### Work request
Among the entries, find the lines with the string "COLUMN" and report them.

### Entries provided
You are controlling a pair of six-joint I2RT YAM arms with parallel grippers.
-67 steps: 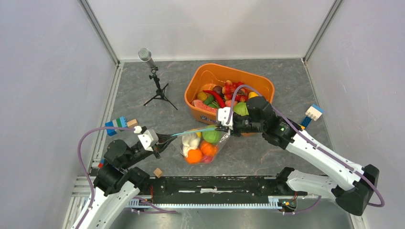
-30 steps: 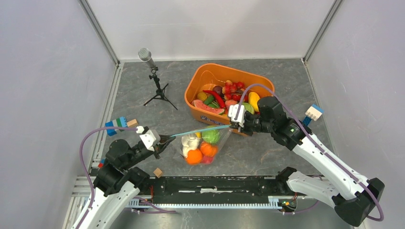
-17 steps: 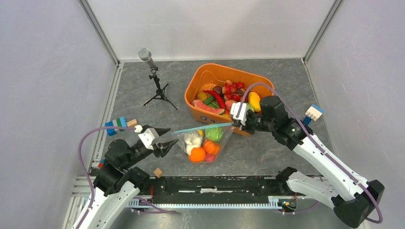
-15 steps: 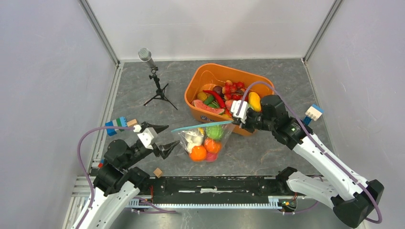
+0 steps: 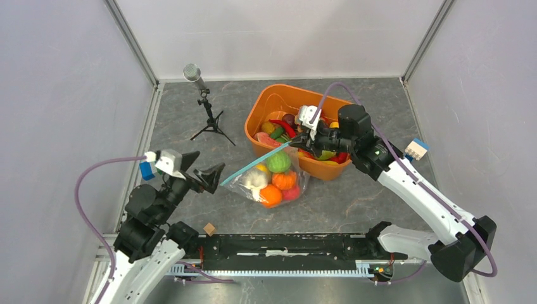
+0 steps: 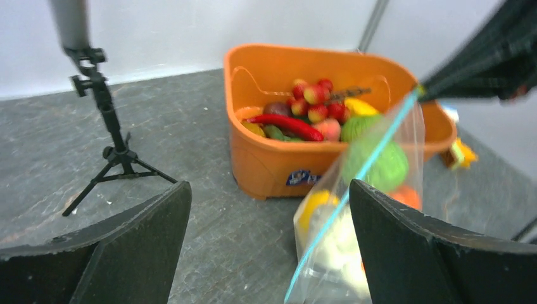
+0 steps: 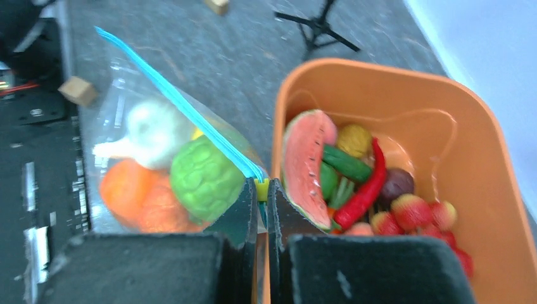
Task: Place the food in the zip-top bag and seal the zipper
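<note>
The clear zip-top bag (image 5: 273, 182) lies on the grey floor in front of the orange bin, holding food: a green round piece (image 7: 202, 177), orange pieces (image 7: 126, 187) and a white piece (image 7: 152, 130). Its teal zipper (image 5: 253, 166) runs as a taut slanted line up to my right gripper (image 5: 296, 142), which is shut on the strip's right end at a yellow-green tab (image 7: 261, 189). My left gripper (image 5: 204, 166) hangs open just left of the strip's free end, touching nothing. In the left wrist view the bag (image 6: 367, 209) and zipper (image 6: 354, 190) show between the spread fingers (image 6: 126, 247).
The orange bin (image 5: 272, 98) behind the bag holds more toy food, including a watermelon slice (image 7: 304, 164) and a red chilli (image 7: 367, 190). A microphone on a tripod (image 5: 206, 107) stands at back left. A wooden cube (image 5: 209, 228) and coloured blocks (image 5: 416, 149) lie near the edges.
My left gripper opened, let go of the zipper's left end and drew back to the left. My right gripper lifted its end toward the bin, tilting the strip.
</note>
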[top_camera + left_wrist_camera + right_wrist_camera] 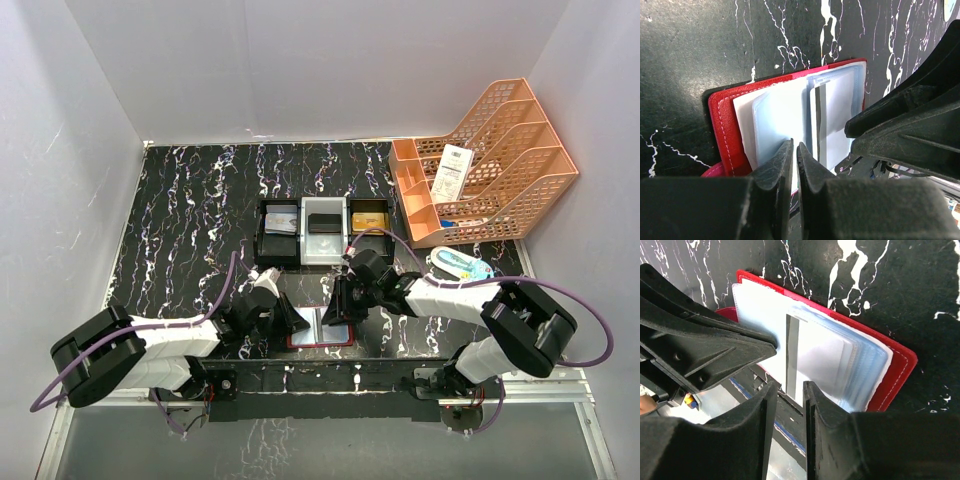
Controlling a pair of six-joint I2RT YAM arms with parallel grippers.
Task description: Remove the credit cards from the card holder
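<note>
Judging by how things lie, the job looks well along but unfinished. The small dark-red leather-like folding card holder (722, 120) lies open and flat at the near edge of the table, between the two arms, its clear plastic sleeves fanned upward.

At the card holder's left side the left gripper (795, 152) has its fingers drawn almost together over a sleeve, with only a slit between them. Whether a sleeve edge is nipped there cannot be told. Over the card holder's middle a thin pale card with a grey stripe (792, 350) stands up out of the sleeves. The right gripper (791, 390) has its fingers apart, one on each side of that card's near end, not visibly pressing it. So at least this card is left to draw out; whether more hide in the sleeves is unclear.

Beyond the card holder sits a black-and-white three-compartment tray (262, 250). It holds, left to right, a pale silvery card (280, 222), a dark flat piece (322, 224) that is probably a card, and an orange-gold card (368, 219). These are likely the ones already removed.

The surface is a black tabletop veined with white (190, 220) like marble, and plain white walls (300, 60) close it in on three sides. Beyond and right of the card holder stands an orange mesh file rack (500, 150), with a small light-blue and white packet (460, 262) just in front of it.
</note>
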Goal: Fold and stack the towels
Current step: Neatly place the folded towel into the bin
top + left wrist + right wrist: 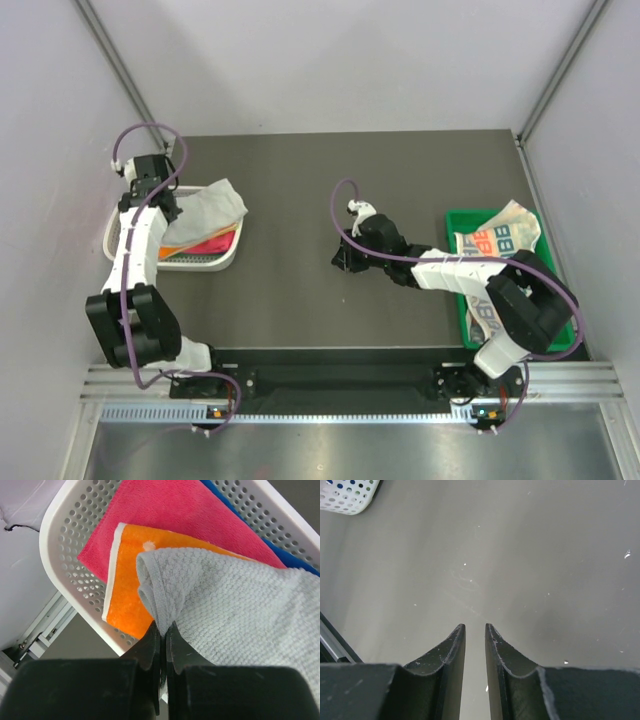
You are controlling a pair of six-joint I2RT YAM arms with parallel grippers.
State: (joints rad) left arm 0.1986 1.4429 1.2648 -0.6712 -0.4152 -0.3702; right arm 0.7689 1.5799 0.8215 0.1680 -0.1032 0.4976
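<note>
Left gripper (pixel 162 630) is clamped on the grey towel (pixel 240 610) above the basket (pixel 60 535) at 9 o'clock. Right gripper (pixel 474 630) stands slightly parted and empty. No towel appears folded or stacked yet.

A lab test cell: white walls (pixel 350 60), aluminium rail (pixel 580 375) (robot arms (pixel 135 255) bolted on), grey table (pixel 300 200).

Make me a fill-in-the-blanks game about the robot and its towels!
The towel pinched by the left tool is ____.
The tray under the letter-print towel is ____.
The right tool holds ____.
The pink towel and orange towel lie in the white ____.
Missing words: grey, green, nothing, basket.
</note>
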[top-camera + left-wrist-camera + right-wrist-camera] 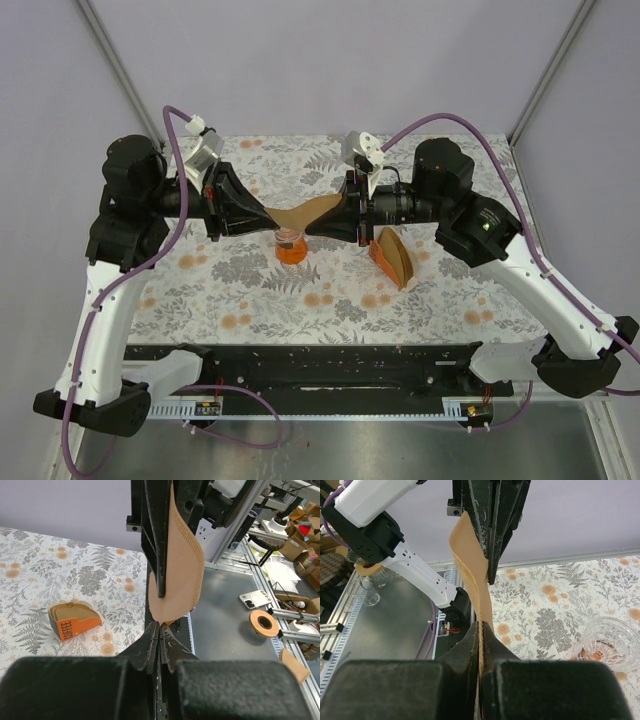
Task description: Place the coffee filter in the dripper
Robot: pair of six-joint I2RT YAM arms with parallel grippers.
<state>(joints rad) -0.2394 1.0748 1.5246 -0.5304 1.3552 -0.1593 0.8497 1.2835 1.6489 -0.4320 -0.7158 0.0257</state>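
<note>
Both grippers hold the coffee filter (310,212), a thin light-brown paper, stretched in the air between them just above the dripper (290,246). The dripper is clear with an orange base. My left gripper (270,212) is shut on the filter's left end and my right gripper (342,212) on its right end. In the left wrist view my left gripper (160,625) pinches the filter's (179,580) lower edge. In the right wrist view my right gripper (481,625) pinches the filter (470,560), and the dripper's glass top (606,641) shows at lower right.
The beige and orange wedge-shaped holder (393,257) with its stack of brown papers stands right of the dripper, also in the left wrist view (72,620). The floral mat (330,300) covers the table. A black rail (320,365) runs along the near edge.
</note>
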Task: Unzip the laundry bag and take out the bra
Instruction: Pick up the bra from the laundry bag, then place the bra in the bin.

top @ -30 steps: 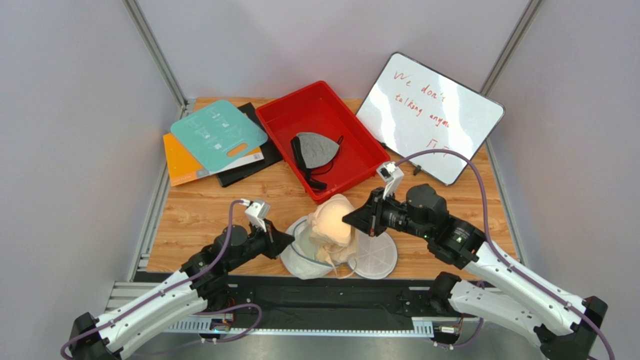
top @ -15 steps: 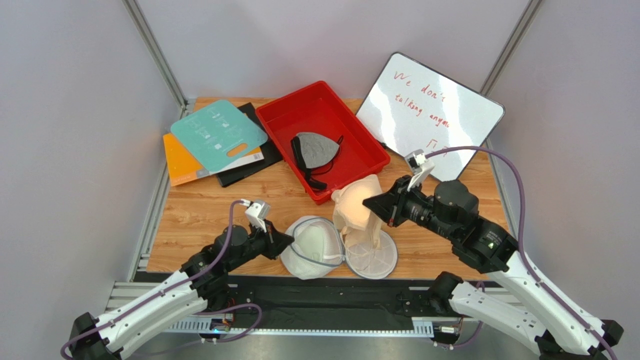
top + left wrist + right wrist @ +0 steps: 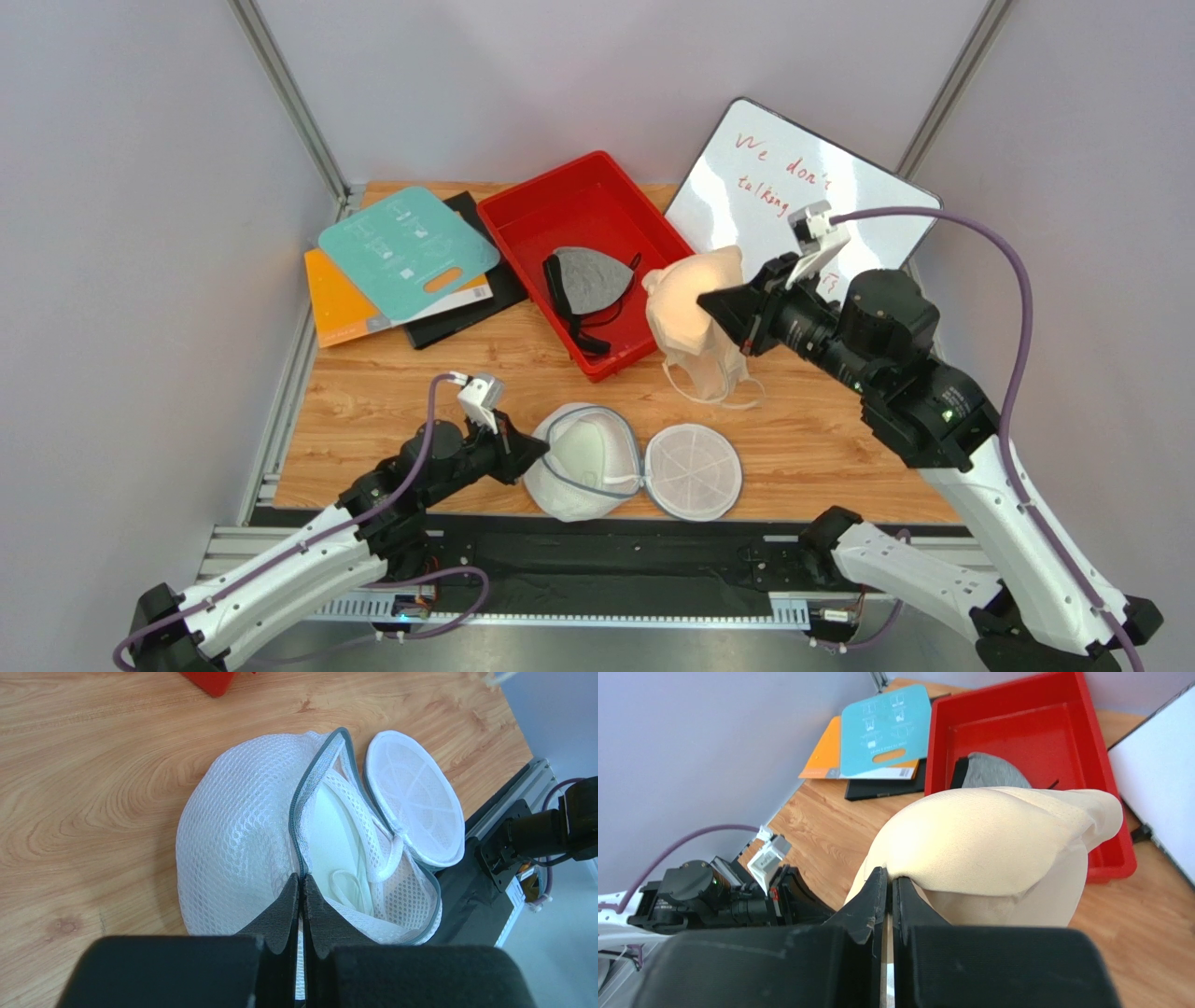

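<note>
The right gripper (image 3: 713, 311), clamped on the soft beige moulded bra (image 3: 685, 319), holds it aloft, well clear of the round white mesh laundry bag (image 3: 238, 833) that the left gripper (image 3: 302, 885) pinches steady below.

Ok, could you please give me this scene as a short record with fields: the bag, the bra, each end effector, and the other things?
laundry bag: on the table, unzipped, round flap lying open beside it
bra: beige, out of the bag, lifted near the red tray
left end effector: shut on the laundry bag's grey rim
right end effector: shut on the bra
in the tray: grey bra
at the back: whiteboard, teal board
</note>
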You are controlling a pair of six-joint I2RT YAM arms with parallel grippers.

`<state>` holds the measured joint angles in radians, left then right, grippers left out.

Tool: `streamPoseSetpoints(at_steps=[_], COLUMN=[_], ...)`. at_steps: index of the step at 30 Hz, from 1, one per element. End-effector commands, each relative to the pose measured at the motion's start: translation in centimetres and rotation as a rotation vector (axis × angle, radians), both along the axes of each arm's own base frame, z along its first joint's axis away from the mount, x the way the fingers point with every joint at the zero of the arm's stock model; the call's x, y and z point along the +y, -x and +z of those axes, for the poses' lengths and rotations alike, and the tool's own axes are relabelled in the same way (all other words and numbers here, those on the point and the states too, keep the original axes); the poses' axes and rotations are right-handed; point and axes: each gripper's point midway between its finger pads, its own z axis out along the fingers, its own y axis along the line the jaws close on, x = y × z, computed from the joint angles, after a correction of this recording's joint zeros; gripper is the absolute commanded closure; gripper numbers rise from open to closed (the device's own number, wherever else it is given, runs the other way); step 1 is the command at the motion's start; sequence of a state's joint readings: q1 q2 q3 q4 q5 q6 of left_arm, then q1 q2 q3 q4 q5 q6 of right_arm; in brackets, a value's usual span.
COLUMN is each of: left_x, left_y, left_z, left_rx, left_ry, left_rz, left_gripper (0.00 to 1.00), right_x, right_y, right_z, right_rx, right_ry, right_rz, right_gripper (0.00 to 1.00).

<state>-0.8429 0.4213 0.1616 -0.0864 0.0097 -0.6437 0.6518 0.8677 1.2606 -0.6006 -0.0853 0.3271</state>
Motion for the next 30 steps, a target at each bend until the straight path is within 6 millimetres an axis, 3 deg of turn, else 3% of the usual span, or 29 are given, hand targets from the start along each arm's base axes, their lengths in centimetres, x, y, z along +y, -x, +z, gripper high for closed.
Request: streamPoseSetpoints(at_steps=[1,5,7,8,9,11,13,15,16,19,22,23,25,26,29,30], left_x=[-0.2,-0.1,-0.2,-0.2,-0.2,-0.2,-0.2,-0.2,-0.2,-0.3,-0.3,-0.3,-0.3,-0.3,-0.3,-0.3], left_y=[-0.5,-0.5,-0.5,-0.5,-0.5,-0.5,-0.6,-0.6,-0.6,-0.6,-0.6,-0.7,-0.6,-0.6,-0.6,-0.6], left_z=[1.6,1.6,1.7,1.8,1.9,2.0,2.2,2.2,2.3,2.4,2.5,2.5,2.5,2.4,2.4,2.4], left_rx=[-0.040,-0.039,-0.042,-0.045,-0.047,-0.051,-0.054,-0.057,-0.058,-0.058,-0.059,-0.059,-0.058,-0.056,-0.055,-0.056], left_ry=[0.019,0.018,0.022,0.021,0.022,0.022,0.021,0.021,0.022,0.026,0.029,0.031,0.032,0.030,0.031,0.032], left_rz=[0.003,0.005,0.005,0.003,0.002,0.001,0.001,0.003,0.002,0.001,0.001,0.002,0.001,0.002,0.003,0.003], left_gripper=[1.00,1.00,1.00,1.00,1.00,1.00,1.00,1.00,1.00,1.00,1.00,1.00,1.00,1.00,1.00,1.00], right_x=[0.1,1.2,1.9,2.0,2.4,2.7,3.2,3.5,3.9,4.4,5.0,5.5,5.9,6.3,6.8,6.9], right_y=[-1.5,-4.5,-7.1,-7.8,-9.7,-11.4,-13.7,-15.0,-16.1,-17.9,-20.5,-22.0,-23.4,-24.6,-26.3,-27.2], right_z=[5.2,6.2,5.5,6.3,4.9,5.3,4.0,4.4,3.3,2.8,1.3,-0.6,-1.6,-3.6,-6.3,-8.3], right_rx=[-0.140,-0.128,-0.100,-0.115,-0.076,-0.084,-0.055,-0.073,-0.051,-0.059,-0.064,-0.034,-0.024,0.008,0.050,0.086], right_ry=[-0.009,-0.023,-0.011,-0.019,-0.003,0.003,0.024,0.022,0.032,0.036,0.067,0.087,0.102,0.120,0.146,0.164], right_rz=[0.020,0.043,0.048,0.049,0.051,0.050,0.045,0.043,0.044,0.043,0.032,0.032,0.035,0.038,0.035,0.020], right_gripper=[1.00,1.00,1.00,1.00,1.00,1.00,1.00,1.00,1.00,1.00,1.00,1.00,1.00,1.00,1.00,1.00])
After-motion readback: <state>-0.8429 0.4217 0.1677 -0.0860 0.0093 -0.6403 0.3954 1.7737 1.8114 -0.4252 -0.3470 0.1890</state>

### Response to this task
Tool: `streamPoseSetpoints(at_steps=[_], COLUMN=[_], ...)`. at_steps: index of the step at 30 Hz, from 1, one per element. End-effector commands, each relative to the pose measured at the motion's start: translation in centimetres and rotation as a rotation vector (axis × angle, radians), both along the axes of each arm's own base frame, z along its first joint's axis away from the mount, x the way the fingers point with every joint at the zero of the arm's stock model; the call's x, y and z point along the +y, -x and +z of those axes, for the poses' lengths and rotations alike, and the tool's own axes are relabelled in the same way (all other words and numbers here, those on the point and the states too, keep the original axes); the poses' axes and rotations are right-handed; point and axes: each gripper's point midway between its finger pads, its own z axis out along the fingers, its own y axis along the line the jaws close on, x = y × z, computed from the joint angles, after a correction of this recording's joint zeros; gripper is the absolute commanded closure; gripper numbers rise from open to closed (the device's own number, wherever else it is given, runs the other way); step 1 is the command at the motion's start; sequence of a state's joint readings: q1 q2 q3 q4 q5 q6 of left_arm, then q1 q2 q3 q4 q5 q6 of right_arm; in brackets, a value's usual span.
COLUMN is each of: left_x, left_y, left_z, left_rx, left_ry, left_rz, left_gripper (0.00 to 1.00), right_x, right_y, right_z, right_rx, right_ry, right_rz, right_gripper (0.00 to 1.00).

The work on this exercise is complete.